Modeling the energetic behavior of materials showing martensitic phase transformations usually leads to non-convex energy formulations. In a variety of models based on quasi-convex analysis, the Reuß lower bound, which neglects the compatibility constraint for the deformation fluctuations, is used as an estimate for the so-called energy of mixing.

We present an upper bound that is on the one hand based on the lamination mixture formula, which gives an estimate of the free energy of two-variant materials and is extended to a specialized n-variant case in our work. On the other hand, we rely on experimentally well established assumptions about the type of microstructure that forms in such alloys. More precisely, we restrict the set of physically admissible microstructures to the subset of second order laminated microstructres consisting of austenite and twinned martensites. We further refine our upper bound by taking into account the notion of twin-compatibility.

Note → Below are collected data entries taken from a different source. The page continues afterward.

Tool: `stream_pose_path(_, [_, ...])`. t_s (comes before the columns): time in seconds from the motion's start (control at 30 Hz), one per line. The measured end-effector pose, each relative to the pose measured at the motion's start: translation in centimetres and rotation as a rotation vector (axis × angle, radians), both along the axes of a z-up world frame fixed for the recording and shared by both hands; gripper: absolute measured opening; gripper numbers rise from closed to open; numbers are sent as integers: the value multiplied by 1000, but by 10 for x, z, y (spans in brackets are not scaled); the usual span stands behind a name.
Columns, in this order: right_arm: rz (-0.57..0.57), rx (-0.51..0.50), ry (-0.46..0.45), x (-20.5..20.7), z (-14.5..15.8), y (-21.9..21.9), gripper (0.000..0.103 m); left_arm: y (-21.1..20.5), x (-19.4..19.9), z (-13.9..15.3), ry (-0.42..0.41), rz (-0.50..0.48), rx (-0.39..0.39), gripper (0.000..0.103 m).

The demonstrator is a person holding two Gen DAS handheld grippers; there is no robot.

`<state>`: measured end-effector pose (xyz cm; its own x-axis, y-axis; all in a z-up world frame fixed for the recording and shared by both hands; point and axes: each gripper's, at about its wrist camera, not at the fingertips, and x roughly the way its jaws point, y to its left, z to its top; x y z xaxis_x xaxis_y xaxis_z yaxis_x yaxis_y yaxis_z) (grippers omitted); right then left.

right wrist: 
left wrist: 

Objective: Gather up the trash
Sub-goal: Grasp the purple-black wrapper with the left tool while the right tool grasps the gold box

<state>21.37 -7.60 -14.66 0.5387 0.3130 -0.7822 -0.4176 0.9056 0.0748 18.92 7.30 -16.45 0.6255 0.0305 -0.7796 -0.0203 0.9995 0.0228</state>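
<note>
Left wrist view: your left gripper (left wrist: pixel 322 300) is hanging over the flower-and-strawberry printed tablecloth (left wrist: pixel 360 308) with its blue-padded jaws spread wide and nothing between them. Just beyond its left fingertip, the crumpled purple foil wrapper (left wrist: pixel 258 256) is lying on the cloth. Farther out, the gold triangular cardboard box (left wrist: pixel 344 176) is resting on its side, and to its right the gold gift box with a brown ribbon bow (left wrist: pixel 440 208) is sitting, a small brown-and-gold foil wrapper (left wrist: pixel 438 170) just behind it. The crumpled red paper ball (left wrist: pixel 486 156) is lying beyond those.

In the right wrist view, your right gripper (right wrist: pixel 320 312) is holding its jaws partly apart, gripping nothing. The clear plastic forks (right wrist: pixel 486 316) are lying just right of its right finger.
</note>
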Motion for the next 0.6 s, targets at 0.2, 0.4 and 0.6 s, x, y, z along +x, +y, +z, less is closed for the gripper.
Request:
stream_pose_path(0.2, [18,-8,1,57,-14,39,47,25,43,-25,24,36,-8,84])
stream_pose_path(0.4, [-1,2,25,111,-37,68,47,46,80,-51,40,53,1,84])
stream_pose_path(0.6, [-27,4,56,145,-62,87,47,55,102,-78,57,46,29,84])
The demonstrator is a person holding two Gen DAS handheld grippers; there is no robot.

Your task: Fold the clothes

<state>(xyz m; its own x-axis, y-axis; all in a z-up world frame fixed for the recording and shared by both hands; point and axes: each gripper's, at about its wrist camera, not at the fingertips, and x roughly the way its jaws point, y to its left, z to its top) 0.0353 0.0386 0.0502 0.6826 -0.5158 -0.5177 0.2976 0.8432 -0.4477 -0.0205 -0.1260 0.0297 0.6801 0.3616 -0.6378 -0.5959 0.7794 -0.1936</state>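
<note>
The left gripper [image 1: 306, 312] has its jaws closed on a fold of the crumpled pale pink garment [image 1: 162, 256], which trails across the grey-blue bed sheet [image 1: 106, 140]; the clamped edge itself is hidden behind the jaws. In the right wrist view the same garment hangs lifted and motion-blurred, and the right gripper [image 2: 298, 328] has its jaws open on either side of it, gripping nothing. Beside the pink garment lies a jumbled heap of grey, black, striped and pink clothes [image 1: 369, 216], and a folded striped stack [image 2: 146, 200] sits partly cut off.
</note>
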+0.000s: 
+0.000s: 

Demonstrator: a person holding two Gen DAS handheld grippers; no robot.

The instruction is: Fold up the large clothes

For the physically relevant examples of 13- and 7-variant Cu-Al-Ni shape memory alloys, striking congruence is obtained in the comparison of the Reuß lower and our upper bound for fixed volume fractions. Furthermore, we show results of global minimization of the energy obtained by each bound over the volume fractions of the variants. Similarities and differences in the energy-minimizing volume fractions are discussed. (© 2006 WILEY-VCH Verlag GmbH & Co. KGaA, Weinheim)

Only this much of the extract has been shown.